Il Natale porta con sé anche accadimenti strani, curiosità e particolarità che fa sempre piacere conoscere. L’anno scorso, ad esempio, in un quartiere povero (anzi, in un povero quartiere!) di Rio de Janerio, alcuni spacciatori di droga hanno sparato su un elicottero, pensando fosse della polizia. Purtroppo a bordo vi era Babbo Natale che stava recandosi ad una manifestazione. C’è chi, invece, si è accontentato di rimproverare il Babbo asserendo che è un modello negativo, dal momento che l’obesità va combattuta, e lui non sta certo fornendo un buon esempio di comportamento. E in Scozia un Babbo Natale è stato costretto a ripararsi con un elmetto a causa dei continui attacchi da parte di un gruppo di studenti che gli lanciavano dolci e biscotti.
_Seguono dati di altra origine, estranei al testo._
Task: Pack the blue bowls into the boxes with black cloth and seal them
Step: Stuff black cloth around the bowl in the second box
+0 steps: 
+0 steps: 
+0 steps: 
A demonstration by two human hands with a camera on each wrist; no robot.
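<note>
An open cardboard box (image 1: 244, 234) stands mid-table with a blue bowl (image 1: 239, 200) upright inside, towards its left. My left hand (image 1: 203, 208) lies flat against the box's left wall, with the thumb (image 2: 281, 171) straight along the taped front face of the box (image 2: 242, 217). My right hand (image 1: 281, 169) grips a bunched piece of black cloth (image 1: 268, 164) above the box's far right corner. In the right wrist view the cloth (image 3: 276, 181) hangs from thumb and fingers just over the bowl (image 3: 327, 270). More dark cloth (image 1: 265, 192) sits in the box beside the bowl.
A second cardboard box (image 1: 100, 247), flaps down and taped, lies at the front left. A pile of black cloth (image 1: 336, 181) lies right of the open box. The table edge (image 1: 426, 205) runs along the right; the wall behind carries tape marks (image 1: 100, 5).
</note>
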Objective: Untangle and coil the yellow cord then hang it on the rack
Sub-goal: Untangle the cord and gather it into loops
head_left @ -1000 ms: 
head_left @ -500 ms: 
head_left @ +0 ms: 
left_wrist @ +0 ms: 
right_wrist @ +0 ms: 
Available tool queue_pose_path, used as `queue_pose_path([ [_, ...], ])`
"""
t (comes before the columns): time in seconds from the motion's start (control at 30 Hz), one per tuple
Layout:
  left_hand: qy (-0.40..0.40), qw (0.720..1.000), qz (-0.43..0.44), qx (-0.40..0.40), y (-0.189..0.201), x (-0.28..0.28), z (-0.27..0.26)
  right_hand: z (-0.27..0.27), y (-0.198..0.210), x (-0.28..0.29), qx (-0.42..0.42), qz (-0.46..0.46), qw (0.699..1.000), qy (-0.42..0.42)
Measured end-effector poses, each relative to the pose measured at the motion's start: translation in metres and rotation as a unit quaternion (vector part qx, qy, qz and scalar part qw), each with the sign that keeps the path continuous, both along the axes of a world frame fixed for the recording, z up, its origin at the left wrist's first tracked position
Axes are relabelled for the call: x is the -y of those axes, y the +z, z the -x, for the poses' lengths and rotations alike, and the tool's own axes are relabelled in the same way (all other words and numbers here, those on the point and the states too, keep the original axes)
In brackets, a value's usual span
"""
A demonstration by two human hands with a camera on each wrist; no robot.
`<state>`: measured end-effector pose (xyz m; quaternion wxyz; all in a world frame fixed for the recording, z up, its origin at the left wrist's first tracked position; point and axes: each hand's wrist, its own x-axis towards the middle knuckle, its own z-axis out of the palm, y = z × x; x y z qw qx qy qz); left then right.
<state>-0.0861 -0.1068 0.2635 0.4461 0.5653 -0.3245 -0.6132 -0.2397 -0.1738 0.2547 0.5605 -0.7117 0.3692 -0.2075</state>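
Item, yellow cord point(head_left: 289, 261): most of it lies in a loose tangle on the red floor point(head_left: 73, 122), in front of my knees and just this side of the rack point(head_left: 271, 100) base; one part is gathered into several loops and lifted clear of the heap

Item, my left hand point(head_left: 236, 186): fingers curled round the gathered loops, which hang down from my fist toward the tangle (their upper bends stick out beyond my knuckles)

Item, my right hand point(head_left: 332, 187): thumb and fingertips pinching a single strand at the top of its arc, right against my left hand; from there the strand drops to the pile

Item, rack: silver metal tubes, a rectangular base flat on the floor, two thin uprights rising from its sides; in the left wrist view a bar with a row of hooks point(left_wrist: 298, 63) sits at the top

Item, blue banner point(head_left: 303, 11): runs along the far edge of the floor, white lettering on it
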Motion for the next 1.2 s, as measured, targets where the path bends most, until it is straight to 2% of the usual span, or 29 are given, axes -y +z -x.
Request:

Vi è perfino la Sindrome di Gerusalemme. Pare, infatti, che tra i pellegrini della città Santa vi sia qualcuno che manifesti crisi allucinatorie, immedesimandosi nell’atmosfera al punto da credersi realmente un personaggio biblico. Un reperto dell’ospedale locale è stato dedicato alla cura di questi problemi. Sembra una battuta, ma è la realtà.
Per dare uno sguardo agli altri Stati e alle consuetudini, possiamo ricordare che in Finlandia l’albero viene addobbato da tutta la famiglia il pomeriggio della vigilia, dopo che i bambini lo hanno procurato cercandolo in mezzo ai boschi; in Danimarca è il padre che termina l’albero di Natale, aggiungendo candele e bandiere danesi. Nel frattempo gli altri membri della famiglia aspettano in un’altra stanza; a operazione completata tutti si riuniscono attorno all’albero e, in cerchio, intonano un canto tipico. E se in Nuova Zelanda qualche anno fa un branco di quaranta teppisti travestiti da Babbo Natale hanno messo a ferro e fuoco una città intera in Norvegia invece lo scrupolo fa sì che l’avvio delle operazioni per l’allestimento dell’albero avvenga i primi giorni di Natale e che, mentre proseguono gli allestimenti, fuori dalla porta di casa sia appesa una corona, proprio per far comprendere ai passanti l’attività che si sta svolgendo all’interno; una sorta di cartello segnaletico stile “lavori in corso”. Oxford decide invece di omaggiare il politicamente corretto e di cancellare la parola “Natale” dal linguaggio. Al suo posto, per tutto il periodo natalizio, si parlerà di “Festività della luce invernale”. Come dichiarerebbero a Oxoford: no comment.
C’è chi, specialmente nel bergamasco, ha riadattato il movimento “liberazione nani da giardino” in “liberazione Babbo Natale dal terrazzo”: si tratta di varcare le proprietà nelle quali sono appesi i pupazzi e appropriarsene “liberandoli” poi, sostengono gli ideatori, in un parco. Questo perché, a detta di chi appoggia questo gruppo, Babbo Natale non può essere richiuso in una determinata abitazione. Naturalmente i proprietari hanno querelato ai carabinieri l’accaduto.
Anche quest’anno, infine, verranno spediti centinaia di milioni di sms per augurare “Buon Natale”. E a tal proposito è interessante sapere che il primo messaggino della storia fu spedito sedici anni fa e le prime parole trasmesse furono proprio: “Merry Christmas”.